I think short stories/novellas vs novels are a mixed bag - I've heard for years now that people want shorter reads because we don't have long attention spans any longer.  But then I've also read that we want books with other embedded content as well and that seems to be going over like a lead balloon.  I think there are some that like to read shorter works, some that like longer works and some that read it all.  AND then there are some authors who like to believe that readers want shorter fiction because they like to write shorter fiction.

Personally, I like a short story or novella as part of a novel sized collection but rarely as a stand-alone.  But then that's me.


----------



## EmilieHardie (Jan 2, 2014)

Wow, that whole article is basically whining about how they no longer have power. Doesn't matter how fancy the words or elegant the prose used to dress it up, immaturity is immaturity.

As to short stories and novellas vs novels, I don' think that it's an either or. Sometimes I'm in the mood for something short, sometimes I want to curl up and read for he whole afternoon.


----------



## RJ Kennett (Jul 31, 2013)

nomesque said:


> Mmmm... zombie novels... rising from the grave all covered in... mold? Eww.


Where's the "like" button?


----------



## Gone To Croatan (Jun 24, 2011)

I think all this really means is that those of us who prefer fast-paced 200 page novels to 800 page door-stoppers full of padding can now find them for sale again. Self-publishing allows authors to publish both, so everyone can be happy.


----------



## Geoffrey (Jun 20, 2009)

Edward M. Grant said:


> I think all this really means is that those of us who prefer fast-paced 200 page novels to 800 page door-stoppers full of padding can now find them for sale again. Self-publishing allows authors to publish both, so everyone can be happy.


You're not allowed to be happy if your opinion differs from mine ......

Oh, sorry. Wrong part of the internet.  Of course we can all have different opinions on book length.


----------



## Robert Stanek (Nov 16, 2013)

Lately I've read "novels" of all sorts of lengths from very short at 165 pages to very long at 1000+ pages. Used to be they called the really short ones novelettes, the short ones novellas.

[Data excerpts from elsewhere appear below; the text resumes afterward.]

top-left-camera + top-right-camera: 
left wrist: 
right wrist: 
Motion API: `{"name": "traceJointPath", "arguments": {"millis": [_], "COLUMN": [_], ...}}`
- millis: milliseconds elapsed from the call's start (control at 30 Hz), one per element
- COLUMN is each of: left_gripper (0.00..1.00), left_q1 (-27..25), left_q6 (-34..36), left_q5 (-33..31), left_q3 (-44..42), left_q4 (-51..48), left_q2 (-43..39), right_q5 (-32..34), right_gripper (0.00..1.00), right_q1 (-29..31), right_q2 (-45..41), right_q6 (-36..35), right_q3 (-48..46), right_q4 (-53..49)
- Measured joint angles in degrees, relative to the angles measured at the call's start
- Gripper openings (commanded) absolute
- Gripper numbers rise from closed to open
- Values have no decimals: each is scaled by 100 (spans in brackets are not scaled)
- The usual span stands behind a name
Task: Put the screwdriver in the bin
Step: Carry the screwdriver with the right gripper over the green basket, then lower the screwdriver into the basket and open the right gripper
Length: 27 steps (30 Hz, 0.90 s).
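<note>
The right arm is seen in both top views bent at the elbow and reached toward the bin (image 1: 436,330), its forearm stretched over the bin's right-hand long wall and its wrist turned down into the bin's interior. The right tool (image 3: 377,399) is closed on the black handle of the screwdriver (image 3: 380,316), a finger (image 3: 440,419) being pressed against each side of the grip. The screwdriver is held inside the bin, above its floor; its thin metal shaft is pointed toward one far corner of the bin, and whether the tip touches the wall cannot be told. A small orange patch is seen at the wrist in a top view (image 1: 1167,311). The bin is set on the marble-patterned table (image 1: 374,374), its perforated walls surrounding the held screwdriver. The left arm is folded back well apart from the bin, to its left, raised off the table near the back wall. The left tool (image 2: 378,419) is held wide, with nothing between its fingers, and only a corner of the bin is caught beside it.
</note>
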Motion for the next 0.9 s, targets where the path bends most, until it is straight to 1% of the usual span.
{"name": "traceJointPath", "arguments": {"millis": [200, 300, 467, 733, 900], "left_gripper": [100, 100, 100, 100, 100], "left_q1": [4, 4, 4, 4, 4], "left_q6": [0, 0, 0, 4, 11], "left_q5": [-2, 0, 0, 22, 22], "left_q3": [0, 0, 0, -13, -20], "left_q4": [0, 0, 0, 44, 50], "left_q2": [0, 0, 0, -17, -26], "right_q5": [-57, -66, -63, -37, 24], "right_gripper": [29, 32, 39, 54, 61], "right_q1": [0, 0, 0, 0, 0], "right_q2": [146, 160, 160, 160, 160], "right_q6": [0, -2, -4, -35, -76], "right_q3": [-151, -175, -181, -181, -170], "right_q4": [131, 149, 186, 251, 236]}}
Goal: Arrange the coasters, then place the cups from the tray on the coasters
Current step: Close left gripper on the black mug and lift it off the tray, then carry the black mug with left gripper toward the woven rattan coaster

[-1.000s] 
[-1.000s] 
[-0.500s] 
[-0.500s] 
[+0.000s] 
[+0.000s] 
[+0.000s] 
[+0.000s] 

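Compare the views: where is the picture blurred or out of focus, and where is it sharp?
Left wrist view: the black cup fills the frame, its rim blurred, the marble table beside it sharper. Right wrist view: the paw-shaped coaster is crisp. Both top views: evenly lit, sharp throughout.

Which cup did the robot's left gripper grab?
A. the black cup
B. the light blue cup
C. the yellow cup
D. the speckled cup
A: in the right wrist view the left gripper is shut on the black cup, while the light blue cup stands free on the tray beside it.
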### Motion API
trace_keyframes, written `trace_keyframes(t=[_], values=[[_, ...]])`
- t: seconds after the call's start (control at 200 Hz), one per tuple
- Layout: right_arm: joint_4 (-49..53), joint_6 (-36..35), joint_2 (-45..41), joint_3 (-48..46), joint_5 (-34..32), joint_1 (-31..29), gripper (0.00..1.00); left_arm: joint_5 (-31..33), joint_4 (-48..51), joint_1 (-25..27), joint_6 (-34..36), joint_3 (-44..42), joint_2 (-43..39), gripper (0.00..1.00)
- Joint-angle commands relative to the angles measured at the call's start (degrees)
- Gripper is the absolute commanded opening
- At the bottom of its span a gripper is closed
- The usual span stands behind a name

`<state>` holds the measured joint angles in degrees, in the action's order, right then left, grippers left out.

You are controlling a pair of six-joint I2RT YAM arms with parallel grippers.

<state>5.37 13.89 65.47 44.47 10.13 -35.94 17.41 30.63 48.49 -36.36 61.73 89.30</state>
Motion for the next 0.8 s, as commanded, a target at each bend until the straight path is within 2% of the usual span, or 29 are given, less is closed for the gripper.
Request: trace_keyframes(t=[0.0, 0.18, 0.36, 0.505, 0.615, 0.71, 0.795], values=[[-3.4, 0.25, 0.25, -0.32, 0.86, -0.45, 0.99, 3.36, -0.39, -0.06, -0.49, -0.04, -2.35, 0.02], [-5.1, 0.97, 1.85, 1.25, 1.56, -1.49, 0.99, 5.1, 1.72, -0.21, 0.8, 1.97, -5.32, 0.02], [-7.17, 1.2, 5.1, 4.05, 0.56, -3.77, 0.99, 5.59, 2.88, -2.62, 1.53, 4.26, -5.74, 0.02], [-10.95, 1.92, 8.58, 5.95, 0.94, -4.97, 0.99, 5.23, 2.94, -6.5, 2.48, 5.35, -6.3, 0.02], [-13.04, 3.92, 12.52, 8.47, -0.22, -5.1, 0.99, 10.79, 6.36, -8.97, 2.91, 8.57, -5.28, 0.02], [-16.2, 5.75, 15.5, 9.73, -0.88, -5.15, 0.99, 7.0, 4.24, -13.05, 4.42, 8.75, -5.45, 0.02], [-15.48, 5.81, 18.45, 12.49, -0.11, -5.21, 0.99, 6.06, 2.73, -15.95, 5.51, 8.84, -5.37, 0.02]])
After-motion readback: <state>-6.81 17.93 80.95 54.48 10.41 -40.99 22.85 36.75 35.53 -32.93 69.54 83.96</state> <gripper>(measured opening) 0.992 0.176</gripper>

Now they just seem to label everything a "novel".


----------



## LKWatts (May 5, 2011)

I seriously hope this is not the case. I've got plenty more books to write in my life and as the years progress my writing just gets faster and faster and faster


----------



## Daniel Harvell (Jun 21, 2013)

While I think it may be true that technology and societal changes have created shorter attention spans in younger generations, great entertainment is still great entertainment. Cream always rises to the top, no matter what form it takes!


----------



## Andre Jute (Dec 18, 2010)

I didn't read the article referred to because the quotation from it in the second post contains a ghost, and the ghost intones: "We who don't do this are an elite, and the elite is shrinking! Oh, woe!" It's typical NYT opinion-piece BS, intended to boost the egos of readers.

However, the novel may well appear to be dying. Smashwords keeps a count of the number of individual volumes it has distributed, and a total wordage for them all. Divide the total words by the number of volumes, and you have the average length, which is under 35,000 words. That's not a novel, that's not even a good novella. Some of the new writers in indieland think nothing of calling a very short short-story a "book". But none of this means the novel is dead, or even dying. All it means is that electronic publishing has brought forth a lot of "authors" in such a hurry to see their names up in lights, or to make a fast buck (!), that they published truncated items as "books", and that the total number of such people is so huge that even the much larger number of full-length novels being published today than before KDP may, because it is a smaller fraction of all publications, be mistaken by the unsophisticated for the last gasp of a moribund form. 

The novel is not only alive but flourishing.

BTW, no decade passed since I was a teenager without some distinguished editor or publisher, and usually several, confiding in me that "the novel is dead". They're dead, and the novel soldiers on.


----------



## Kessie Carroll (Jan 15, 2014)

Haha, that article gave me a good chortle. As long as people need entertainment, there will be stories, even ...heavens!... Long stories.


----------



## Mel Odious (Feb 29, 2012)

Robert Stanek said:


> Lately I've read "novels" of all sorts of lengths from very short at 165 pages to very long at 1000+ pages. Used to be they called the really short ones novelettes, the short ones novellas. Now they just seem to label everything a "novel".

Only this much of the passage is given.